The dried ripe fruit of Psoralea corylifolia L., Fructus Psoraleae, known as 'Buguzhi' in Chinese and native from India to southeastern Asian countries, is a rich source of biologically active components used for the treatment of various diseases. It has been used as a medicinal herb for alleviating asthma, checking diarrhea, treating vitiligo and alopecia areata.¹ Recently, various biological activities of Fructus Psoraleae have been confirmed, such as antibacterial,² antioxidant,³ osteoblastic proliferation stimulating⁴ and estrogen-like⁵ activities. The main active components in this herb include coumarins, flavonoids, benzofuran glycosides and meroterpene, such as psoralen (PR), isopsoralen (IPR), bavachin (BC), psoralidin, isobavachalcone (IBC), corylifol A, bavachinin (BCI), bakuchiol (BKC), etc.^6,7 PR and IPR are typical coumarin components, while BC and BCI are typical flavonoid components and BKC is the typical meroterpene in Fructus Psoraleae. Their chemical structures are shown in Fig. 1. Clinical studies have shown that PR and IPR are effective against cutaneous T-cell lymphoma and other autoimmune diseases⁸ and BC can stimulate bone formation.⁹ In addition, BKC exhibits a variety of bioactivities, such as antitumor, anti-inflammatory and antipyretic.^10,11 Recently, BCI has been found to exhibit anti-angiogenic and anti-tumor activities by targeting hypoxia-inducible factor-1α.¹² For the quality control of Fructus Psoraleae as well as pharmacological and clinical studies, it is necessary to develop a qualitative and quantitative method for determination of these components.

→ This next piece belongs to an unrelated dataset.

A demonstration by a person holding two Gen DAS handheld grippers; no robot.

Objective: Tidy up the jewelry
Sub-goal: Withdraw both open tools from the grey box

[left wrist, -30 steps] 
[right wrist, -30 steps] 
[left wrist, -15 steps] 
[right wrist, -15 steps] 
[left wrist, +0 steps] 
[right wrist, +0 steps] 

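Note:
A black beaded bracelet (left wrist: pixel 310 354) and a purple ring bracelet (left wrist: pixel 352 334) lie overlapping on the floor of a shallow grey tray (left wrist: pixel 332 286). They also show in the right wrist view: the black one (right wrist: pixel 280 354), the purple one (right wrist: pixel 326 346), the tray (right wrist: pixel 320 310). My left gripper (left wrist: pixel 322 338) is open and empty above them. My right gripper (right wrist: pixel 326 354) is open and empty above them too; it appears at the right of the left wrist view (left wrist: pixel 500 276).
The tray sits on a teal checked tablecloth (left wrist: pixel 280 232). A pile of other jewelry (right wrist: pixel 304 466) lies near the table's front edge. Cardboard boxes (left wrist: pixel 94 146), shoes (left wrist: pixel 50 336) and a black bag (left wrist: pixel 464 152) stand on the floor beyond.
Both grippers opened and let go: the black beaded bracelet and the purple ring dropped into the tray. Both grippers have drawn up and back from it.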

Fig. 1 Chemical structures of (1) PR, (2) IPR, (3) BC, (4) BCI, and (5) BKC.

A variety of analytical methods have been developed to determine the bioactive components of Fructus Psoraleae including fluorometric methods,¹³ high-performance liquid chromatography with ultraviolet detection (HPLC-UV),^14–16 mass spectrometry (HPLC-MS)^17,18 or electrochemical detection (HPLC-ECD),¹⁹ microemulsion electrokinetic chromatography (MEKC),²⁰ and capillary electrophoresis coupled with mass spectrometry (CE-MS).²¹ Most of the current methods mainly focused on the determination of one or two bioactive components in plants or crude formulations, and the pharmacokinetics studies of PR and IPR by HPLC-MS/MS^22,23 and SPE-HPLC-UV,²⁴ BCI by SPE-HPLC-UV²⁵ and BKC by UHPLC-MS/MS.²⁶ These proposed methods have their own advantages and provide extensive choices for analysts. However, in general, the methods mentioned above suffer from the limited number of analytes, insufficient detection limits for biological samples, or complex pretreatments (SPE or pre-column derivatization).

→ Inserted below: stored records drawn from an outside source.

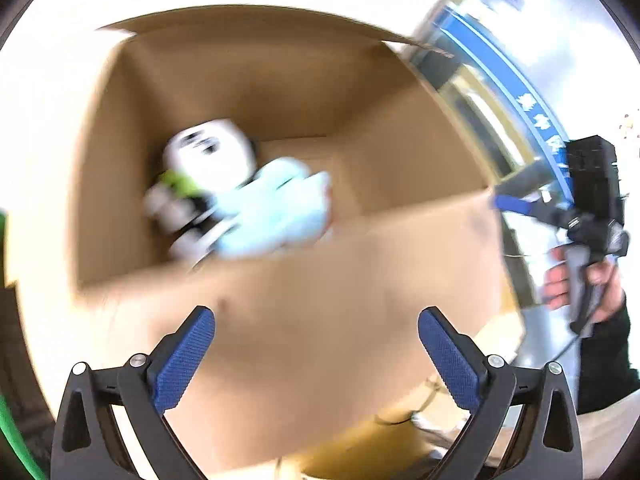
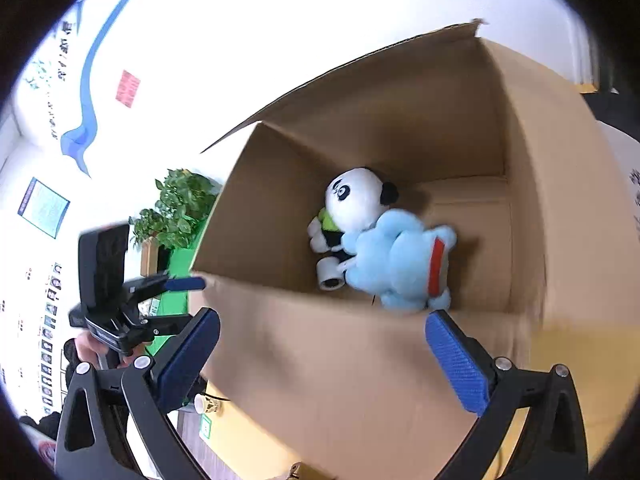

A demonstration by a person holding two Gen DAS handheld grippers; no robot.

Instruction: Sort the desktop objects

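A leafy green potted plant (image 2: 182, 208) stands beside a green surface (image 2: 174, 276). On the white wall hang a blue swoosh graphic (image 2: 86, 92), a red notice (image 2: 128, 88) and a framed poster (image 2: 43, 207).

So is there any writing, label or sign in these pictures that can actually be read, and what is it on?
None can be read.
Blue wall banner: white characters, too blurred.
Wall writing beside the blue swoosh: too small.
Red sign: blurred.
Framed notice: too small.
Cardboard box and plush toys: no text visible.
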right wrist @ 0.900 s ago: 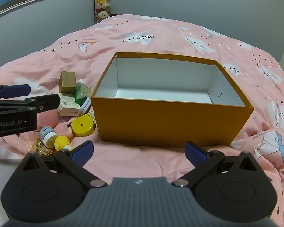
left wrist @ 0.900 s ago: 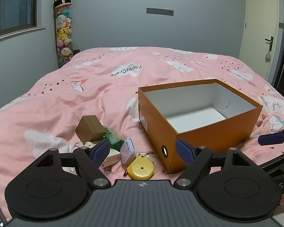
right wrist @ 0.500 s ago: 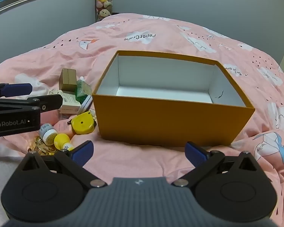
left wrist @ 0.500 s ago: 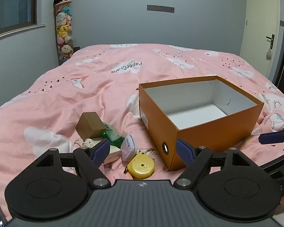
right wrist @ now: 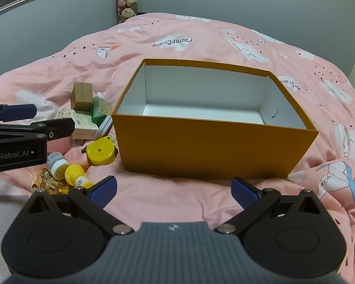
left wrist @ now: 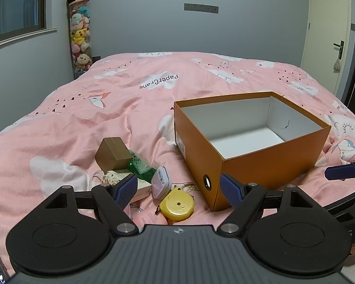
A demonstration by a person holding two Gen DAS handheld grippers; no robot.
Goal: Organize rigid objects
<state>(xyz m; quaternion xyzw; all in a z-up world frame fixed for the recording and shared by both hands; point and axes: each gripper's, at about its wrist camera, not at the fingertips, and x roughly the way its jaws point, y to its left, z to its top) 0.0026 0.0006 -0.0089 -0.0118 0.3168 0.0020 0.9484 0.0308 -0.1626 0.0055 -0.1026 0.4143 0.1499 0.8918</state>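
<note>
The orange box [right wrist: 213,146] sits open-topped and empty on the pink bed [right wrist: 82,71], roughly mid-bed, white inside with a little dark scribble on one inner wall. Just off its left side is the pile of small stuff: a yellow tape measure [left wrist: 177,204] nearly touching the box's near corner, a white tin [left wrist: 161,182] tipped on edge, a green bottle [left wrist: 139,166] lying down, a brown cardboard cube [left wrist: 113,152] behind it, and a white carton [right wrist: 84,123] with a barcode.

Only the right wrist view catches the bits closest to the near edge of the bed: a small white-and-grey jar [right wrist: 55,164], a yellow-capped bottle [right wrist: 77,175] and something shiny gold [right wrist: 47,182] under them. The left wrist view hides all that behind its own body, but it shows the round hole [left wrist: 207,182] and a sticker [left wrist: 181,146] on the box's end, too small to read, plus a door [left wrist: 329,35] and a tube of plush toys [left wrist: 80,35] with a panda on top.

Readable text: "PaperCrane" on the duvet, upside down from here, and "enRobot.AI" on the side of the left tongs.

Left tongs [left wrist: 177,189] are spread wide over the pile, nothing between the blue pads. Right tongs [right wrist: 174,190] are also wide open and empty, hovering before the box's long near wall.
</note>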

Nowadays, fluorescence detection is considered as an attractive alternative to conventional detectors such as UV-vis due to its high sensitivity. The combination of HPLC and fluorescence detection has been successfully applied in the analysis of traditional Chinese medicines and biological samples.^27–29 Since PR, IPR, BC, BCI and BKC contain fluorophores and can generate native fluorescence without the need for derivatization, fluorescence detection is expected to provide an inexpensive, direct, simple, sensitive and specific determination of these five compounds in crude herbal medicines as well as in biological samples.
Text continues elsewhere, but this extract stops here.